Work order:
From the material below, copy every line in which the word "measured" occurs.

----- Recorded data

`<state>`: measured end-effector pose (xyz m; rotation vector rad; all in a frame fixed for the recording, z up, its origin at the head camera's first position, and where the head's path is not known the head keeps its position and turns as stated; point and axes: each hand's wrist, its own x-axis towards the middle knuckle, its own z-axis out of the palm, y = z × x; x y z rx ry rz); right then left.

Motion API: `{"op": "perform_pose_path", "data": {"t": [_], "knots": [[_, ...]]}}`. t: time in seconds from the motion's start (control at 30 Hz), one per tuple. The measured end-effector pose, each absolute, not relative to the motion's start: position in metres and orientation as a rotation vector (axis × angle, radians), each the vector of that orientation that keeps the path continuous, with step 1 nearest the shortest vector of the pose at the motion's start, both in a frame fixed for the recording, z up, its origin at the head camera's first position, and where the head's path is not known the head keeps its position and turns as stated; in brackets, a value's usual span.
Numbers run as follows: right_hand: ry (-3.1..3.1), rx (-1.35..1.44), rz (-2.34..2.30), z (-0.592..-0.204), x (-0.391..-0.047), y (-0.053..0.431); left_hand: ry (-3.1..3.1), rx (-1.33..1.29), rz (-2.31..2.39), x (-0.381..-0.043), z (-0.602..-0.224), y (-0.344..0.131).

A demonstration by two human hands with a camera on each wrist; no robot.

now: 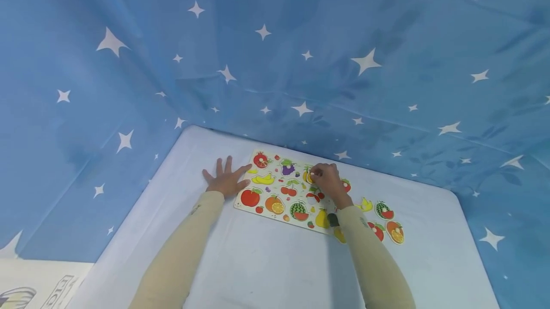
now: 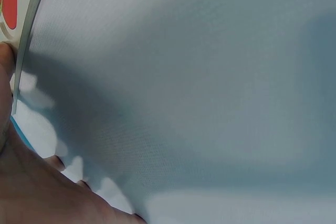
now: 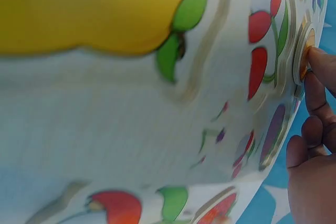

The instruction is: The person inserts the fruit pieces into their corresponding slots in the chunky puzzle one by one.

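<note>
A fruit puzzle board lies on the white table, covered with pictures such as bananas, grapes and cherries. At its left edge my left hand rests with fingers spread; thumb and index finger touch the board. In the left wrist view, a fingertip of the left hand meets the board's edge. My right hand reaches over the board's upper right part. Its thumb and index finger pinch a yellow-orange fruit puzzle piece, standing close over the board. The right forearm hides the board's right end.
Loose pieces lie right of the board: a watermelon piece, an orange piece, a red apple piece and a banana piece. A blue star-patterned curtain hangs behind the table. Printed paper shows at lower left.
</note>
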<state>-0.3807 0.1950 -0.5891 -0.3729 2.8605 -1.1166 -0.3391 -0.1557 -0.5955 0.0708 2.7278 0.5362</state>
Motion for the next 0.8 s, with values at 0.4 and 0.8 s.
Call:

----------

Written solution:
`<state>`: measured end-effector pose (xyz m; rotation vector rad; all in a frame fixed for the recording, z up, its origin at the head camera's first position, and where the head's path is not known the head keeps its position and turns as stated; point and axes: each hand's wrist, its own x-axis towards the middle knuckle, its own z-axis out of the palm, y = z × x; x y z rx ry rz); right then left.
Motion API: `{"op": "perform_pose_path", "data": {"t": [_], "knots": [[_, ...]]}}`. t: time in seconds from the motion's start (control at 30 Hz), one per tuple. The measured end-effector pose, each absolute, not relative to the motion's start: position in metres and orientation as a rotation vector (axis × angle, radians), each the vector of that orientation that keeps the path continuous, with step 1 nearest the shortest vector of the pose at the motion's start, both in a frame fixed for the recording, z up, its origin at the head camera's first position, and where the head's path is not known the head keeps its position and turns as stated; in brackets, a value's usual span.

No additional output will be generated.